We often write about asbestos-related lawsuits and settlements. In this blog post, we’ll aim to provide readers with basic information related to asbestos including why it’s dangerous, where it’s typically found and steps employers should take to protect workers from being exposed to asbestos.

The Occupational Safety and Health Administration defines asbestos as being a “group of naturally occurring minerals that are resistant to heat and corrosion”. Due to its durable properties, many building materials contain asbestos including floor tiles, insulation and brake pads. In cases where materials containing asbestos are disturbed, tiny particles can become airborne. When workers or building occupants inhale asbestos particles, some may develop serious health problems.


Workers most at risk to suffer asbestos exposure include those who work in the construction, automotive and shipping industries. In many cases, an individual who has been exposed to asbestos may not develop health problems until many years later. It can be challenging, therefore, to identify exactly when such deadly exposure occurred.

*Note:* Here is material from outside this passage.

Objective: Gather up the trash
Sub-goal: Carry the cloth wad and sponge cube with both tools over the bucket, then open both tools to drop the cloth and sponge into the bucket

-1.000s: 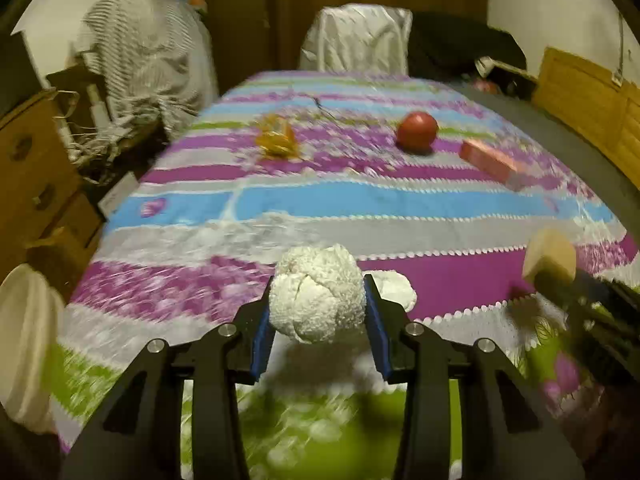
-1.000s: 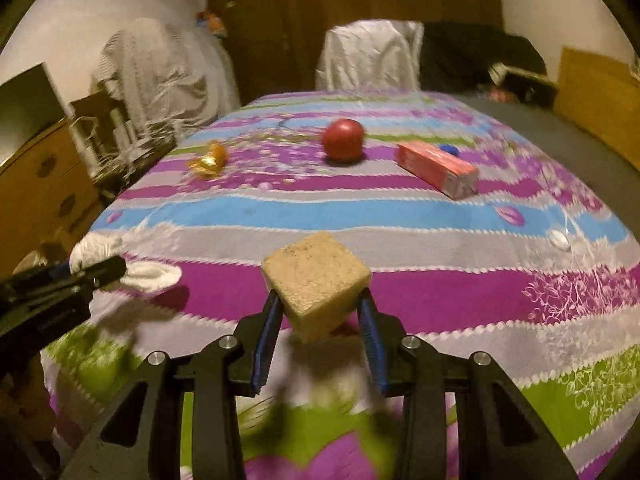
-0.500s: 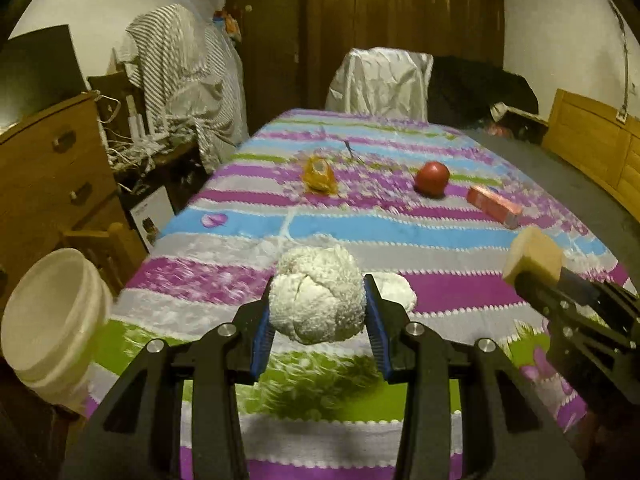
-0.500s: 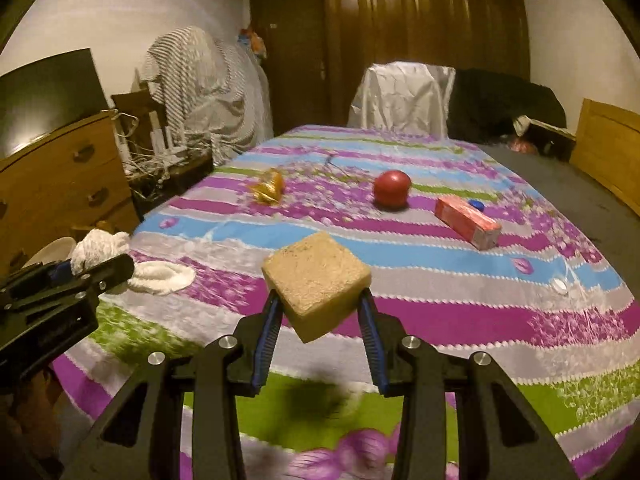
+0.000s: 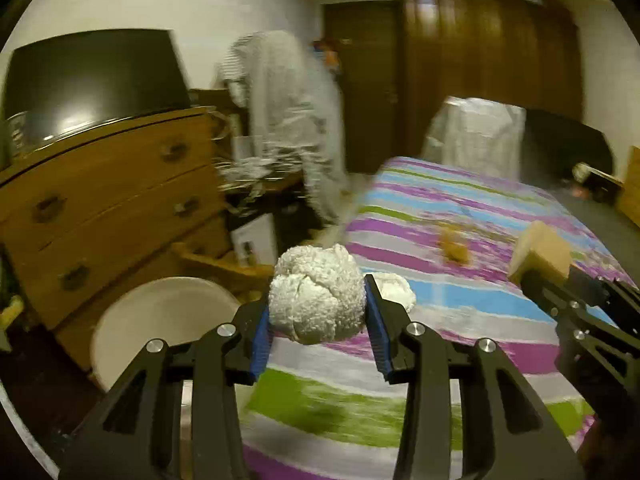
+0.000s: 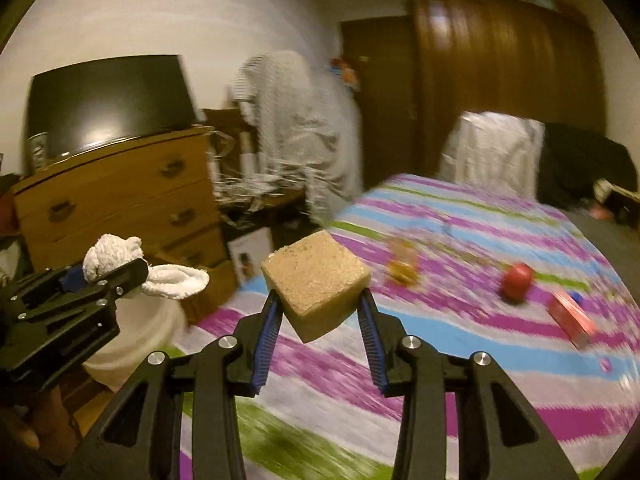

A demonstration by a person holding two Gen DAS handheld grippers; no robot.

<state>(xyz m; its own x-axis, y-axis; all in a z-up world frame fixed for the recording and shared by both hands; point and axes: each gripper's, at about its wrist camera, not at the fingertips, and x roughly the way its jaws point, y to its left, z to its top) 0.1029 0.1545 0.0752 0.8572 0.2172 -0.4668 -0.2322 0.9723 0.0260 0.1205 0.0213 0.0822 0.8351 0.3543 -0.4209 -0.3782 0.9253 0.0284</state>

In an attempt to protect workers in industries deemed to have a high risk of possible asbestos exposure; OSHA has established numerous safety regulations that employers are required to follow. High risk employers must monitor levels of asbestos and, if detected, take steps to mitigate the risk of exposure to employees. In cases where asbestos readings are positive, employers must provide workers with protective gear as well as regular medical screenings.

Individuals who are exposed to asbestos may develop lung problems including a deadly form of cancer known as mesothelioma. For these individuals and their family members, taking legal action against companies suspected of exposing workers to asbestos may uncover safety violations and aid in the recovery of damages related to medical expenses, lost wages and disability.